The job and the friendship with Moore later put Ross-Spang in an awkward place.
"A year or two ago, I did a record with Chris Isaak here. And, this January, the BBC wanted to do an interview with Scotty, but about his life, not about Elvis. They called me up and we kind of got some things together. We got Chris Isaak to host it. Then about a week before the producer called and said, 'Hey, we thought it would be great if they cut the Elvis songs again.' That's great, but Scotty hasn't played guitar in like five years; he just doesn't do it anymore. They said, 'That's fine, you do it.' I was like, 'Great, you're going to make me play my hero's guitar licks in front of him in the place where he did it.' Of course, I know all his licks. I've stolen them a thousand times. He's saved my butt on sessions. But I've never had to do it front of everybody. And to make matters worse, I had invited Jerry Phillips, J.M. Van Eaton, everybody."

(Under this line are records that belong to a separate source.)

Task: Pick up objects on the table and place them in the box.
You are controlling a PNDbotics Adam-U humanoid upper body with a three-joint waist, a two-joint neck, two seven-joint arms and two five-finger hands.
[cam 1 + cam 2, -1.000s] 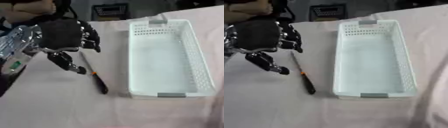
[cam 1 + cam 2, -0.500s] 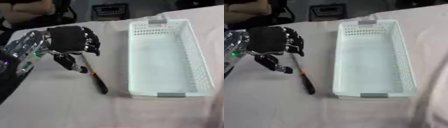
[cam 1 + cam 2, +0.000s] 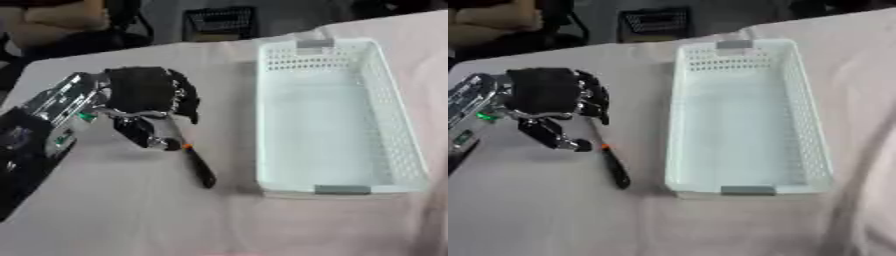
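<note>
Screwdriver: 1 tool on the table beside your box, black handle nearest you, shaft under your hand.
Left hand: hovers over the shaft, fingers curled downward, clasping nothing.
Box: white, perforated, right of the tool.

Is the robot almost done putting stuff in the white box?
Not yet. The box has nothing in it. The left hand is over the screwdriver with fingers curled, but it still lies on the table. Grabbing it and dropping it in are left.
</note>
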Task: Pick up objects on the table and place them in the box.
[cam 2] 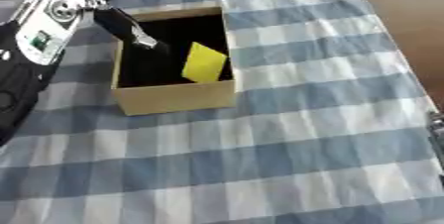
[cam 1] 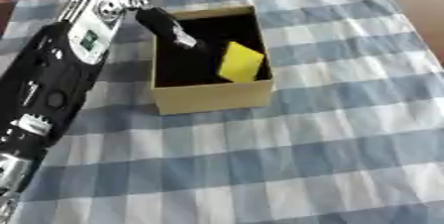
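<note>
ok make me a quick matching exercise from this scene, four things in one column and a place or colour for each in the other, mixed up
Things:
1. yellow block
2. box
3. tablecloth
4. left robot hand

Descriptions:
A. blue and white checks
B. reaching over the box's open top from the left
C. tilted inside the box, at its right side
D. tan cardboard with a dark inside

Pairs: 1-C, 2-D, 3-A, 4-B
</note>
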Motion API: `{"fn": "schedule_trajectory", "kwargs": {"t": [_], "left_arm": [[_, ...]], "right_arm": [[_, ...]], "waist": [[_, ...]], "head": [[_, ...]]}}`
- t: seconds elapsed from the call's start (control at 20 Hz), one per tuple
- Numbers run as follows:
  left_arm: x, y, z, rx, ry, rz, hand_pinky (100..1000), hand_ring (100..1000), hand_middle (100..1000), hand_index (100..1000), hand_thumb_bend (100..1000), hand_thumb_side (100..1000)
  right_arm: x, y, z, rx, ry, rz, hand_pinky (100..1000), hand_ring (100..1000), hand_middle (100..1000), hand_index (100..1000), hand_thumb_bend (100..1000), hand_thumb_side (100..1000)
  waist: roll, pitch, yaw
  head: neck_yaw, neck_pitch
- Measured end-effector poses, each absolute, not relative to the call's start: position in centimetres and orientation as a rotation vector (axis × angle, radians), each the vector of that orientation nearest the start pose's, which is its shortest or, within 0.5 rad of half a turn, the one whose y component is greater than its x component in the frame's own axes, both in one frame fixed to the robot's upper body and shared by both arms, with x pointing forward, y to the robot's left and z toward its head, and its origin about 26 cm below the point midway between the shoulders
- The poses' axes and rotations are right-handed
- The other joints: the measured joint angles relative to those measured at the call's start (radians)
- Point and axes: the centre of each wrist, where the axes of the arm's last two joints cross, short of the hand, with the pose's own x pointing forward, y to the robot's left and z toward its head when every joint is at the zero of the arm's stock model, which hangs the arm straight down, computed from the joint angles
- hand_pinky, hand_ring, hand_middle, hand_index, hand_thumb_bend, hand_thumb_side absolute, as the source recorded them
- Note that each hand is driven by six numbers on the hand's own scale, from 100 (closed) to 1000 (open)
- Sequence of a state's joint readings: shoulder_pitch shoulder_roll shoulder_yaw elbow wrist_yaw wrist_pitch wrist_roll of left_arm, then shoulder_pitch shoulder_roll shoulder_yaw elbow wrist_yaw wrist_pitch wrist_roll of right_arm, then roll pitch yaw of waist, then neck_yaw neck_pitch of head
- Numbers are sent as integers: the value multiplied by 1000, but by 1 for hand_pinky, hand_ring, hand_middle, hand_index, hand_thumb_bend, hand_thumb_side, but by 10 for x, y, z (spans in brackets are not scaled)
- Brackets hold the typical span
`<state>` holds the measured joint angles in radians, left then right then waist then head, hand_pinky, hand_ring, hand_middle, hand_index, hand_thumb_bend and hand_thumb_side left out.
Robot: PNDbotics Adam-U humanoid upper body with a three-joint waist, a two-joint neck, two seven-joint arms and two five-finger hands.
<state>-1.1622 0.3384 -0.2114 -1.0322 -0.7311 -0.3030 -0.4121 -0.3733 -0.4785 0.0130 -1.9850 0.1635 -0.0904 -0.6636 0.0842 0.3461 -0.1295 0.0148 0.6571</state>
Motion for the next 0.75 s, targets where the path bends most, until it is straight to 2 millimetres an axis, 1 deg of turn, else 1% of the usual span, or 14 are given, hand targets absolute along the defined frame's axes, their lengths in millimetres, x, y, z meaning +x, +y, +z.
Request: {"fn": "schedule_trajectory", "kwargs": {"t": [0.15, 0.3, 0.4, 0.45, 0.5, 0.55, 0.6, 0.7, 0.75], "left_arm": [[476, 174, 296, 716, -1894, -1643, 890, 870, 775, 878, 795, 488], [474, 175, 295, 694, -1917, -1620, 886, 847, 751, 863, 717, 484], [470, 176, 299, 680, -1967, -1567, 876, 821, 732, 852, 600, 449], [467, 177, 302, 680, -1999, -1527, 874, 817, 729, 850, 586, 442], [463, 179, 306, 681, -2036, -1477, 865, 788, 703, 836, 497, 380], [458, 181, 310, 682, -2081, -1411, 864, 786, 702, 835, 494, 378], [452, 184, 315, 682, -2129, -1337, 861, 765, 689, 822, 421, 347], [437, 191, 325, 661, -2233, -1163, 858, 749, 676, 811, 364, 335], [427, 196, 329, 644, -2283, -1073, 859, 747, 674, 809, 360, 337]], "right_arm": [[305, -273, 231, 968, 3484, 224, 837, 776, 734, 825, 100, 642], [305, -273, 231, 971, 3486, 224, 837, 776, 734, 825, 100, 642], [305, -273, 230, 971, 3487, 227, 836, 776, 734, 825, 100, 641], [305, -273, 230, 972, 3486, 229, 836, 776, 734, 825, 100, 641], [305, -273, 230, 973, 3487, 229, 835, 776, 734, 825, 100, 640], [305, -274, 229, 976, 3487, 230, 835, 776, 734, 825, 100, 640], [304, -274, 229, 980, 3487, 234, 835, 776, 734, 824, 100, 639], [304, -276, 229, 986, 3481, 245, 835, 776, 735, 824, 100, 638], [304, -276, 228, 991, 3478, 253, 834, 776, 735, 824, 100, 638]], "waist": [[-2, 0, 0], [-4, -1, 3], [-6, -2, 8], [-6, -4, 10], [-6, -7, 14], [-6, -10, 18], [-7, -12, 22], [-9, -19, 32], [-11, -21, 38]], "head": [[0, 0], [0, 0], [-1, 0], [-2, 0], [-3, 1], [-4, 1], [-6, 2], [-8, 7], [-9, 9]]}}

But things got even weirder.
"A side funny thing was that Chris wanted to do the songs in E," Ross-Spang says. "If you're a guitar player, you know they're in A. You can play them in E, but they don't sound the same. I'm setting up the mics and I hear 'Let's try this in E.' I'm going, 'crap.' I told Chris, 'You know these songs are in A,' and he says, 'E is better for me.' I'm wondering how I'm going to save my butt. I'm just thinking about me at this point. I know one person in this room who can get him to go with A.
"I said, 'Scotty, Chris is talking about doing 'That's All Right' in E.' He was like, 'What? Why?' I said, 'You should go talk to him.'
"We did them in A, and it sounded great. It came out really well. But I had bought a tube tape echo because of the one Scotty had at his house. Afterward, he said, 'You know I've got one of those.' I said 'I bought one because of you.' He said, 'Well, hell, I'll just give you my old one.' About a month or two later he called me up and asked 'When are you going to come get this thing?' I wasn't about to bug him about it. So I went up there as fast as I could. He gave me whole live rig setup from the '90s. It had his tube echo. He used [effects] to try to simulate the quirks of tape. They all have his hand-written notes on them. It was one of the greatest days of my life. It's like Yoda giving you his light saber."
Working with the limitations of the last century might seem like a pain, but Ross-Spang, who was recently named governor of the producers' and engineer's wing of the National Academy of Recording Arts and Sciences' Memphis chapter, appreciates the discipline it takes to record an entire group's performance without stopping — an art many consider lost.
"When you look at old pictures of Willie Mitchell and Sam, they're kind of crazy looking," Ross-Spang says. "They're smoking, and they're hunkered over a big piece of metal and knobs. Nowadays, if I get tagged in photos, it's me hunkered over a mouse. Why would you take a picture of that? The magic is gone when you go all digital."
Recording a whole room to mono means everybody has to get their parts right. You can't fix a mistake. Perhaps the reason Al Green, Johnny Cash, and the Killer keep selling records 60 years later is that they made great music together at the same time.
"I love that way of making records. Everyone has to pay attention to each other instead of themselves. It's a team effort, including me," Ross-Spang says. "It's not very forgiving. But I think one of the reasons people come here to do that is because it makes them a better musician. With the computer, you can play five solos, go home for the day, and the engineer will make a solo for you. But here, if you don't get a solo right, you may have just wasted a great vocal take. There's so much more on the line. But that makes you play better too. It's the only way I like to work now. People hire me to work in other studios, and I try to take the same mentality. It doesn't always work, because they've got booths and headphones. You say, 'Can you turn your amp down.' They say, 'Can I just put my amp in the booth?'"
He shakes his head.
"If you give a mouse a cookie, it wants a glass of milk."